Optimization Course of Titanium Nitride Nanofiller Loading in High-Density Polyethylene: Interpretation of Reinforcement Effects and Performance in Material Extrusion 3D Printing

Polymers (Basel). 2024 Jun 14;16(12):1702. doi: 10.3390/polym16121702.

Abstract

In this study, titanium nitride (TiN) was selected as an additive to a high-density polyethylene (HDPE) matrix material, and four different nanocomposites were created with TiN loadings of 2.0-8.0 wt. % and a 2 wt. % increase step between them. The mixtures were made, followed by the fabrication of the respective filaments (through a thermomechanical extrusion process) and 3D-printed specimens (using the material extrusion (MEX) technique). The manufactured specimens were subjected to mechanical, thermal, rheological, structural, and morphological testing. Their results were compared with those obtained after conducting the same assessments on unfilled HDPE samples, which were used as the control samples. The mechanical response of the samples improved when correlated with that of the unfilled HDPE. The tensile strength improved by 24.3%, and the flexural strength improved by 26.5% (composite with 6.0 wt. % TiN content).
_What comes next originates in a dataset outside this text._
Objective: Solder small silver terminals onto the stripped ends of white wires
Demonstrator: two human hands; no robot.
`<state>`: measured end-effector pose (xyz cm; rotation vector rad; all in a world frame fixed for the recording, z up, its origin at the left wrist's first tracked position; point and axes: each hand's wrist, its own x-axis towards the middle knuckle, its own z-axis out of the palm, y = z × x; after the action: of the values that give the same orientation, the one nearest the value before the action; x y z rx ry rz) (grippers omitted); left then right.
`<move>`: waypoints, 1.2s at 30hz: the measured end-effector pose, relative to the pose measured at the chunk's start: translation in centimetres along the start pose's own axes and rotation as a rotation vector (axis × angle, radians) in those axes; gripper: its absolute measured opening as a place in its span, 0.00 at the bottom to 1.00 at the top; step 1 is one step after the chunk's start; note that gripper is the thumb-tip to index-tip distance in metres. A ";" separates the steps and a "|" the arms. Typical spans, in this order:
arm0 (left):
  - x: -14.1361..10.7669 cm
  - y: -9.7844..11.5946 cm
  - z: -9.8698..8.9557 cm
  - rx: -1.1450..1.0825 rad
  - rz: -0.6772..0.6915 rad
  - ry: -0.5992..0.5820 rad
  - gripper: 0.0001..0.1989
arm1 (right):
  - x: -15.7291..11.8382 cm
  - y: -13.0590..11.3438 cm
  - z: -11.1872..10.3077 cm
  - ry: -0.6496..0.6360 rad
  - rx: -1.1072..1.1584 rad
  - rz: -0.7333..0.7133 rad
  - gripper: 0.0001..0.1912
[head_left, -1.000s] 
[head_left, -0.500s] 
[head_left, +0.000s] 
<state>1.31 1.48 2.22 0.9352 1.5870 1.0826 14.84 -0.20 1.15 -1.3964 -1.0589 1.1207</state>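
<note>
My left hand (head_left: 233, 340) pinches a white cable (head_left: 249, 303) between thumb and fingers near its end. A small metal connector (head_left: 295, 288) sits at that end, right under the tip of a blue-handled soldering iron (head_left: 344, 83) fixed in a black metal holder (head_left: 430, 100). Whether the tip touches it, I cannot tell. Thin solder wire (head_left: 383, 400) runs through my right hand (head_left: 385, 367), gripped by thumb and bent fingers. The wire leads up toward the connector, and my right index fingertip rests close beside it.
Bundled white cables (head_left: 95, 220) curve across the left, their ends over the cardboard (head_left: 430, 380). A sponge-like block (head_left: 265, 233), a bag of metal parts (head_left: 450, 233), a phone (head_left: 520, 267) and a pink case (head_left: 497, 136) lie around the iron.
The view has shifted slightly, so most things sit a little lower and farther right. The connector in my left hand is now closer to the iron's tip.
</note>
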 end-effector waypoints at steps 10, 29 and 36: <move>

The dimensional deviation and porosity of the samples were assessed with micro-computed tomography and indicated great results for porosity improvement, achieved with 6.0 wt. % TiN content in the composite. TiN has proven to be an effective filler for HDPE polymers, enabling the manufacture of parts with improved mechanical properties and quality.

Keywords: high-density polyethylene (HDPE); material extrusion (MEX); mechanical testing; nanocomposites; three-dimensional printing (3D-P); titanium nitride (TiN).

Grants and funding

This study did not receive external funding.